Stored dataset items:
====
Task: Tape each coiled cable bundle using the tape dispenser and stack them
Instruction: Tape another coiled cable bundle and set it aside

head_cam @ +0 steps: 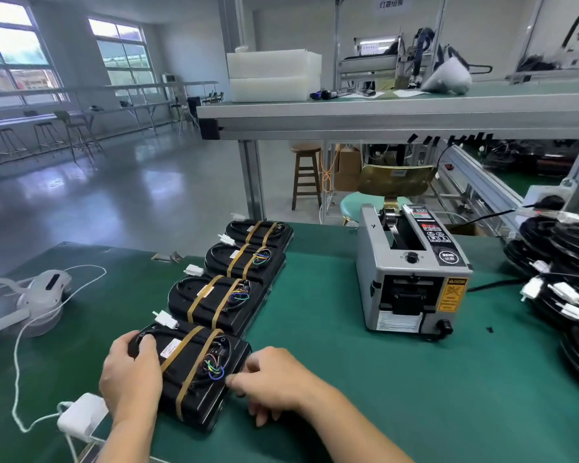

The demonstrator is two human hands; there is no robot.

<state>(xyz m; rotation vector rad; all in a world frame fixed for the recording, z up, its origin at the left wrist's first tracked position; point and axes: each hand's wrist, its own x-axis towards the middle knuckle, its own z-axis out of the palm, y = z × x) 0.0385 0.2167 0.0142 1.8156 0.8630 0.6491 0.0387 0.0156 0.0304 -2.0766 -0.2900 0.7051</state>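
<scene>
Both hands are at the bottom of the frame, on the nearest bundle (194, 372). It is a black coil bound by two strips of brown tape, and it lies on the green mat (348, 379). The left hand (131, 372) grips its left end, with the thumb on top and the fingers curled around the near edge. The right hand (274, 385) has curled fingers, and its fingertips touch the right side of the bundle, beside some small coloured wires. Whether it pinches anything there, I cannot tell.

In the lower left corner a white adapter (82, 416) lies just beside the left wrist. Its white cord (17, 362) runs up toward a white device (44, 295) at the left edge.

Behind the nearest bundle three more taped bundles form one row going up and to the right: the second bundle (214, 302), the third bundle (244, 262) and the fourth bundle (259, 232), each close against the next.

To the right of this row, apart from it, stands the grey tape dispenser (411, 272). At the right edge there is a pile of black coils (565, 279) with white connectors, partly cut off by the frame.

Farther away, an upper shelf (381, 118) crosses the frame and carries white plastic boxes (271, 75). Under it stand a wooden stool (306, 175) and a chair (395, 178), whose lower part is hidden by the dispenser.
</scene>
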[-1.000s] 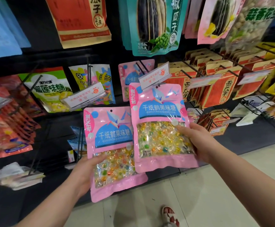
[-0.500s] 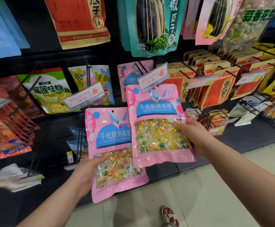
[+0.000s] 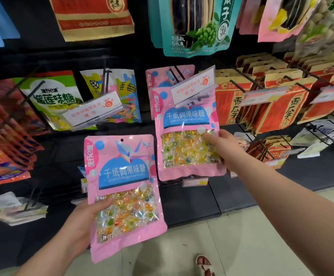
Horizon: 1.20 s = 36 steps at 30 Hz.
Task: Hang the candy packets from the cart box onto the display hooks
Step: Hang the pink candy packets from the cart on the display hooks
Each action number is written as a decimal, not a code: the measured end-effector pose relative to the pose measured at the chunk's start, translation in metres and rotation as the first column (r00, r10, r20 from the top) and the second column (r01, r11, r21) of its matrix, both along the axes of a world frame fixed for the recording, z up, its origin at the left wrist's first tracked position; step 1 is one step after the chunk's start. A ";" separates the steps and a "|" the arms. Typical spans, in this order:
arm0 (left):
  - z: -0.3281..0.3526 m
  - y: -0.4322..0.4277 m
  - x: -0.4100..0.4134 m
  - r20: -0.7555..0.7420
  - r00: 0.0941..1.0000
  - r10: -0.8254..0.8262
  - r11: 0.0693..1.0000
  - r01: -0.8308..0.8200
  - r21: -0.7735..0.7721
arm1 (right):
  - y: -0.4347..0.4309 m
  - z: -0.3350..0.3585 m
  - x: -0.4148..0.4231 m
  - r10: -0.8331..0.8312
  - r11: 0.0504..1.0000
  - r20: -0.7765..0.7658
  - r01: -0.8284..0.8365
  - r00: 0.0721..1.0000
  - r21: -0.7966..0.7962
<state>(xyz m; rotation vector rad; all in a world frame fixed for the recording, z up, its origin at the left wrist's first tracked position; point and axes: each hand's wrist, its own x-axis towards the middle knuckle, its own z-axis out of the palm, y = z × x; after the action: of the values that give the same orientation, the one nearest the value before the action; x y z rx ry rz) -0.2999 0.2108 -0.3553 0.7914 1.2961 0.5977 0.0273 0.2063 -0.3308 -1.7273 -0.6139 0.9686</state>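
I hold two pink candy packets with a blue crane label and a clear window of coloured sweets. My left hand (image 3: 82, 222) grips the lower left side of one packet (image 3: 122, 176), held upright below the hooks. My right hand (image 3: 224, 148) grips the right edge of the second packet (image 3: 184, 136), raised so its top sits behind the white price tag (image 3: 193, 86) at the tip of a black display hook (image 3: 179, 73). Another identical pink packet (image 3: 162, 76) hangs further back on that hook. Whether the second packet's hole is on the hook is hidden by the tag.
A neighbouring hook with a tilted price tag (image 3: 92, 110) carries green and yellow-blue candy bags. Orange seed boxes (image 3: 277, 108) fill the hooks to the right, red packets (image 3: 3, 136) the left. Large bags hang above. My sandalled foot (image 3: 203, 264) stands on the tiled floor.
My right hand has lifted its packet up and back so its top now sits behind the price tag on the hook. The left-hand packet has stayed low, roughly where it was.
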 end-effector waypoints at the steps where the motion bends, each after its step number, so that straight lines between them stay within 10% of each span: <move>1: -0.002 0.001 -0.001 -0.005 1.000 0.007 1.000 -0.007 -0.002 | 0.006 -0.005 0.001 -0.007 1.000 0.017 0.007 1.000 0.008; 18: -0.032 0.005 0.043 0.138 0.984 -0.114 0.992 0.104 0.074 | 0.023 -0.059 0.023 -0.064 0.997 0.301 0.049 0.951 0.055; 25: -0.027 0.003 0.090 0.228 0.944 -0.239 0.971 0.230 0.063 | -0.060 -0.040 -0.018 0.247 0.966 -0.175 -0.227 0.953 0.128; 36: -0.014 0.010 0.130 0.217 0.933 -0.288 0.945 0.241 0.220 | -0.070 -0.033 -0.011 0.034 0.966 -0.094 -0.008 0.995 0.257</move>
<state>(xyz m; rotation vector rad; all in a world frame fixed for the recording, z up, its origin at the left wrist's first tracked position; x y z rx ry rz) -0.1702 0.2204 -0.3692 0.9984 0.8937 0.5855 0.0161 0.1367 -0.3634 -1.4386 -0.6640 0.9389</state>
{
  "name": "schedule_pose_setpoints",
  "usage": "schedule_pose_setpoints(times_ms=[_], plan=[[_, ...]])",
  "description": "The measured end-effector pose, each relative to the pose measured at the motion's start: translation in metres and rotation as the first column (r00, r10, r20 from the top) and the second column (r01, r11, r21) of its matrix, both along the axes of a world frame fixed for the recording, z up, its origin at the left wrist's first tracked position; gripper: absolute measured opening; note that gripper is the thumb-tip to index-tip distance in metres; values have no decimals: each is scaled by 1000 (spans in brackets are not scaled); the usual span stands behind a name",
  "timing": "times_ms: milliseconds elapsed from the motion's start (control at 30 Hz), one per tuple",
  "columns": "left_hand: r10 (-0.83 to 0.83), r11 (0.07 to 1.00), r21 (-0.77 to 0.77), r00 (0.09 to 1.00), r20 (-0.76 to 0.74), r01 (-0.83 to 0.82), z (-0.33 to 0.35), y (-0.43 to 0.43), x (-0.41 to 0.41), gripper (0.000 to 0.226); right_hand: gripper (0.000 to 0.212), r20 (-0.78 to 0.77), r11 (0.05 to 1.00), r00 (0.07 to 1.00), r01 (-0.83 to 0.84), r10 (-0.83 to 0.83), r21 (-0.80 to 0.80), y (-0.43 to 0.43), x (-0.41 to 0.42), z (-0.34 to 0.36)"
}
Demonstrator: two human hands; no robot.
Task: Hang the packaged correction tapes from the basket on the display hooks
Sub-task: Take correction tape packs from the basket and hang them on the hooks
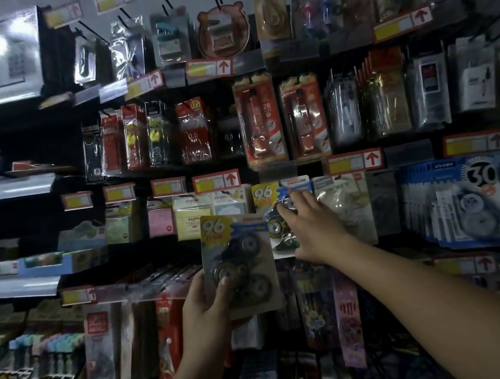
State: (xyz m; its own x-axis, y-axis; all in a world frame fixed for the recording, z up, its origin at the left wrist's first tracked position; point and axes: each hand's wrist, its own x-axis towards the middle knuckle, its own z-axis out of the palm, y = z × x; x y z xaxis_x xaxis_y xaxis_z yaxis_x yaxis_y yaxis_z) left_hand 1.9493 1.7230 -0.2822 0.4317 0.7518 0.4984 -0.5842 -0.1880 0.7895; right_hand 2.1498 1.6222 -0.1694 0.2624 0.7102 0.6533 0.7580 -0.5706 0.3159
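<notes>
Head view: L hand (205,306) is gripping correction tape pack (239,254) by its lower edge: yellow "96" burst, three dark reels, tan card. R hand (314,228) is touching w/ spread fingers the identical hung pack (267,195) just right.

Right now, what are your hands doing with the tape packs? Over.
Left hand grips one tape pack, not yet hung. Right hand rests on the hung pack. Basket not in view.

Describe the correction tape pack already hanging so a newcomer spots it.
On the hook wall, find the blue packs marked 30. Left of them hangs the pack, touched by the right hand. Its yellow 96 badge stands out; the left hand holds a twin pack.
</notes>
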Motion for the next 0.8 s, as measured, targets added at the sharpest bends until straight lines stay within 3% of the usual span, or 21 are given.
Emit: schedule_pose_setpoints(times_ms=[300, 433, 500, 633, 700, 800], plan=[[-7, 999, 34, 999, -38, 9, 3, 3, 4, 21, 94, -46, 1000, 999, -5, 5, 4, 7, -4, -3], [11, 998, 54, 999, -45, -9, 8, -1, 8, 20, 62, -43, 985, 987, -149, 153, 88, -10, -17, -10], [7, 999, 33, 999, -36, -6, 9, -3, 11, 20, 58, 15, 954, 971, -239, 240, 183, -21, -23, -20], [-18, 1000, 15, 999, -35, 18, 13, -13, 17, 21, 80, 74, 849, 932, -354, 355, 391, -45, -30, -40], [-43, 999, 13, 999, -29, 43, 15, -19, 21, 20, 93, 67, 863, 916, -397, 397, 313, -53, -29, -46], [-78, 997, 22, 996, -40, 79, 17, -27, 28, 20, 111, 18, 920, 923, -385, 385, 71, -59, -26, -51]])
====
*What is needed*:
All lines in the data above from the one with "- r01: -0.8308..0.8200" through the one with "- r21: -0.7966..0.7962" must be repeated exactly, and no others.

*Finished task*:
  - r01: -0.8308..0.8200
  - r21: -0.7735..0.7721
arm1 (right):
  - y: -0.4347..0.4309 m
  - z: -0.3350..0.3585 m
  - x: -0.4148..0.4231 m
  - r10: -0.8331..0.8312
  - r11: 0.0504..1.0000
  - r20: -0.7765..0.7658
  - r01: -0.8284..0.8365
  - r00: 0.0721..1.0000
  - r21: -0.7966..0.7962

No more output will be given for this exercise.